How to Optimise Open AI Cost?

OpenAI provides powerful natural language processing capabilities through its API services. However, the usage of these services can result in significant costs, especially in scenarios with high query volumes. To optimize costs without compromising functionality, the following strategies can be employed based on the features of the ChatBot system.

Caching

In the caching mechanism, the system maintains a vector database to store pairs of questions and their corresponding answers. Each question is associated with its relevant answer.
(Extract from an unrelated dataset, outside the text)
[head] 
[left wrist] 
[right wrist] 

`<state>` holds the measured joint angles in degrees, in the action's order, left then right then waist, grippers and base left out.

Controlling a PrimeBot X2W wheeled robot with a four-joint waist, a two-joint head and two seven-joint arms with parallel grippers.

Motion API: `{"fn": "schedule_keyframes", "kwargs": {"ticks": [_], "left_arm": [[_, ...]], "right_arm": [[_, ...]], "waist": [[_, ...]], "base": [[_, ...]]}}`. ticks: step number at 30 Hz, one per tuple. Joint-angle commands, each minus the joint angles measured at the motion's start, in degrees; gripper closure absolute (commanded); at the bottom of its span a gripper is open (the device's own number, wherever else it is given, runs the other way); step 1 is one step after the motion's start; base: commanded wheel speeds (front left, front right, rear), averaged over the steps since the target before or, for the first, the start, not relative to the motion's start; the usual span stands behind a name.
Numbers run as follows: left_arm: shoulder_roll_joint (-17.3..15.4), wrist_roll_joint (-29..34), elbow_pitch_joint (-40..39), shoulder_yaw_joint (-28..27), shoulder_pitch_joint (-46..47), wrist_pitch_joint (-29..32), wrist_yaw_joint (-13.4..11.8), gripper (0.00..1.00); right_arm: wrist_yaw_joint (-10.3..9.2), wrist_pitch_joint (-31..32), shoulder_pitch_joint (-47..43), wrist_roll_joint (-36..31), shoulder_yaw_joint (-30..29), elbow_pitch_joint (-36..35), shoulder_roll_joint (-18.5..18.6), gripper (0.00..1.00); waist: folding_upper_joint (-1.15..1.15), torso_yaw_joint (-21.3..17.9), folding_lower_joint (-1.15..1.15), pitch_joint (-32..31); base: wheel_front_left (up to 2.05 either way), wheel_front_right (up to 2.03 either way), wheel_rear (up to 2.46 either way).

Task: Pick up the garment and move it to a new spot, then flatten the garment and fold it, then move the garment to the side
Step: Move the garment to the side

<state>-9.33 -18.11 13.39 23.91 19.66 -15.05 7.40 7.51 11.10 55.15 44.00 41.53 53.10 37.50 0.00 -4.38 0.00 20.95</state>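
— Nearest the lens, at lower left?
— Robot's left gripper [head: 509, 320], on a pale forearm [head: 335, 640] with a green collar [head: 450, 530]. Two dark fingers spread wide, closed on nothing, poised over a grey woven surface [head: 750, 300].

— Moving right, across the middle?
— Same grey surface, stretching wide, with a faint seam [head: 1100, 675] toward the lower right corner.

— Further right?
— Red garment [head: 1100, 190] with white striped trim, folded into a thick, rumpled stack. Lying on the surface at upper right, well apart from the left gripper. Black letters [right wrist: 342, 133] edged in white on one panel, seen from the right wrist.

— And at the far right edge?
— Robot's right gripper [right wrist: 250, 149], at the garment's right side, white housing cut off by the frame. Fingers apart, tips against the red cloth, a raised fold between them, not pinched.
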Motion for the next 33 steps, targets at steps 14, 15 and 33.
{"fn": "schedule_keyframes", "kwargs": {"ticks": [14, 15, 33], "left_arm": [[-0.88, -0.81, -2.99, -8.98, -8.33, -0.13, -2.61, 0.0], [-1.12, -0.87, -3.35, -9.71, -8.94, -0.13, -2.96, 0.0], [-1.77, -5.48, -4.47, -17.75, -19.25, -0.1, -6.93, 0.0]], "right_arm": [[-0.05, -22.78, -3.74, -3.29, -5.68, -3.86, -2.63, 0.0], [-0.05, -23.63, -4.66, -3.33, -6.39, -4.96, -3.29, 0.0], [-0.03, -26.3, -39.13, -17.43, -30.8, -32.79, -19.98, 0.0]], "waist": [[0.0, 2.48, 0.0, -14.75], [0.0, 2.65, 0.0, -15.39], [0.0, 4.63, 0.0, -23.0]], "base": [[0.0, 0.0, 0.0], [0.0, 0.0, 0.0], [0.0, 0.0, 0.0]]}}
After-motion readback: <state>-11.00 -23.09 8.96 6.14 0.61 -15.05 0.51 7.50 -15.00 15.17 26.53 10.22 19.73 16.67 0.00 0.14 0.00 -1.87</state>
When a user asks a question, the system retrieves the vector representation of the question from the database.
It then calculates the cosine similarity between the user’s question vector and the question vectors stored in the database.
Cosine similarity is a measure of similarity between two non-zero vectors in an inner product space. It measures the cosine of the angle between the vectors and ranges from -1 to 1. A value of 1 indicates perfect similarity, while -1 indicates perfect dissimilarity.

Let’s say for example we have a question stored in our database with it’s answer, and the user asks a similar question

Question in vector database: "What is the capital city of France?"
Question asked by user: "Which city is the capital of France?"

Using the cosine similarity formula, we compute the cosine similarity between Question 1 and Question 2.

After computing the cosine similarity value, we compare it to a predefined threshold. If the cosine similarity exceeds the threshold, we consider the questions to be sufficiently similar.

In this case, since the questions are asking for the same information but rephrased differently, the cosine similarity value is likely to be high, indicating a strong similarity between the questions. As a result, the system would recognize that both questions are essentially the same and retrieve the appropriate answer from the database.

Profanity check

The profanity check feature is designed to filter out inappropriate or unaccepted language or words used by users when interacting with the bot.

The system utilizes a list of predefined profane or inappropriate words and phrases.
When a user submits a question or message, the system scans the text for the presence of any profane words or phrases.
If any profanity is detected, the system responds with a regret message.

Sentence Length

Sentence length analysis is performed to determine the validity of user questions based on the number of words in the input. It helps filter out nonsensical or incomplete queries that may not provide enough context for the bot to generate a meaningful response.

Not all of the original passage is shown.